The Gambit Project was founded in the mid-1980s by Richard McKelvey at the California Institute of Technology. The original implementation was written in BASIC, with a simple graphical interface. This code was ported to C around 1990 with the help of Bruce Bell, and was distributed publicly as version 0.13 in 1991 and 1992.
A major step in the evolution of Gambit took place with the awarding of the NSF grants in 1994, with McKelvey and Andrew McLennan as principal investigators, and Theodore Turocy as the head programmer. The grants sponsored a complete rewrite of Gambit in C++. The graphical interface was made portable across platforms through the use of the wxWidgets library (http://www.wxwidgets.org).

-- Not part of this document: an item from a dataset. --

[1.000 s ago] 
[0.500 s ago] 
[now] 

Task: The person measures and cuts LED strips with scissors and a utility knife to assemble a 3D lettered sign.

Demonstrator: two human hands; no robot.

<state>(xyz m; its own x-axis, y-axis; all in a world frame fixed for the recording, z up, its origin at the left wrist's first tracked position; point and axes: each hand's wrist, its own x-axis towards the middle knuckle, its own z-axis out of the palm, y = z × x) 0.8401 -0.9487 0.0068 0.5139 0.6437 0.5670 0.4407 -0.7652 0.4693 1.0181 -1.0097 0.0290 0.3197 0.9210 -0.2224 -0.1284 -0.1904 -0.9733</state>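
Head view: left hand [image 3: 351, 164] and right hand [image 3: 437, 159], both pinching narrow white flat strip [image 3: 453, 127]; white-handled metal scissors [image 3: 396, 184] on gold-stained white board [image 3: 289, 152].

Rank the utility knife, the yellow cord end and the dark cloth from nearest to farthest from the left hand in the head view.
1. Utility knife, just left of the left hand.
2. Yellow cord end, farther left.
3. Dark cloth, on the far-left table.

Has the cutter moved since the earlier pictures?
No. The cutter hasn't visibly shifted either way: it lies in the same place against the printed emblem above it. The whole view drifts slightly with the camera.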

Version 0.94 of Gambit was released in the late summer of 1994, version 0.96 followed in 1999, and version 0.97 in 2002. During this time, many students at Caltech and Minnesota contributed to the effort by programming, testing, and/or documenting. These include, alphabetically, Bruce Bell, Anand Chelian, Matthew Derer, Nelson Escobar, Ben Freeman, Eugene Grayver, Todd Kaplan, Geoff Matters, Brian Trotter, Michael Vanier, Roberto Weber, and Gary Wu.
Over the same period, Bernhard von Stengel, of the London School of Economics, made significant contributions in the implementation of the sequence form methods for two-player extensive games, and for contributing his "clique" code for identification of equilibrium components in two-player strategic games, as well as other advice regarding Gambit's implementation and architecture.
The present series of Gambit releases, numbered 0.2005.mm.dd according to release date, focuses on two objectives. First, the graphical interface was reimplemented and modernized, with the goal of following good interaction design principles, especially in regards to easing the learning curve for users new to Gambit and new to game theory. Second, the internal architecture of Gambit was refactored to increase interoperability between the tools provided by Gambit and those written independently. In particular, there are many more researchers active in computation in game theory in 2005 then during the last major Gambit development phase circa 1995, and the architecture of Gambit is evolving to reflect this.